There’s a moment at the start of every year that never loses its magic. Orientation morning. Students walk in with nervous smiles, a caffeinated beverage, and the kind of hope you can feel before they even say a word. They don’t know where anything is yet. They don’t know each other. They don’t know what’s coming. But I do. And every time, I feel lucky to witness the beginning of their story.

As Director of Student Engagement, I get to see their journey from a perspective that feels almost like a privilege. I’m not their instructor or their clinical supervisor. I’m the person who shows up to their first lab with a camera in hand, ready to capture the moment they put on gloves, take their first vitals, or practice a skill they’ve been nervous about all week. I get to watch their confidence grow frame by frame, semester by semester.

I see the friendships forming in real time. The laughter during Welcome Week. The inside jokes that start in the hallway. The way they show up for each other in labs, in study rooms, and in the middle of long days when everyone is exhausted but still pushing forward. I see the spark when they realize they’ve found their people.

And I see the hard moments too. The ones that don’t make it into photos. I’ve had students cry in my office because life didn’t pause just because school got hard. I’ve watched them navigate loss, heartbreak, financial stress, and moments where they weren’t sure they could keep going. I’ve seen students become parents, sometimes again, balancing bottles and textbooks with a strength that leaves me in awe.

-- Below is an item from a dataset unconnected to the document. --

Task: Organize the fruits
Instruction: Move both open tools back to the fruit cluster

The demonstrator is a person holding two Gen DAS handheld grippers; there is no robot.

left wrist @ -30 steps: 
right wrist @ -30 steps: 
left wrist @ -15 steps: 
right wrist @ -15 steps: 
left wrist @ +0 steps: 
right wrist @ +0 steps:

What they don’t always realize is that they’ve supported me too. They’ve made me laugh on days when I needed it more than they knew. They’ve reminded me why this work matters, why community matters, and why showing up for people matters.

And then, somehow, we arrive at graduation.

I watch them line up in their regalia, the same students who once wandered around Orientation trying to find the right room. Now they stand tall, ready to walk across a stage that represents every late night, every ATI exam, every tear, and every triumph. When their name is called, I don’t just see a graduate. I see the whole journey. The courage. The growth. The resilience. The becoming.

It is one of the greatest honors of my career to walk beside them from that first nervous hello to the moment they step into the world as nurses. Every class leaves a mark on me. Every student teaches me something about strength, compassion, and what it means to keep going even when it’s hard.

This work is not just my job. It’s my honor.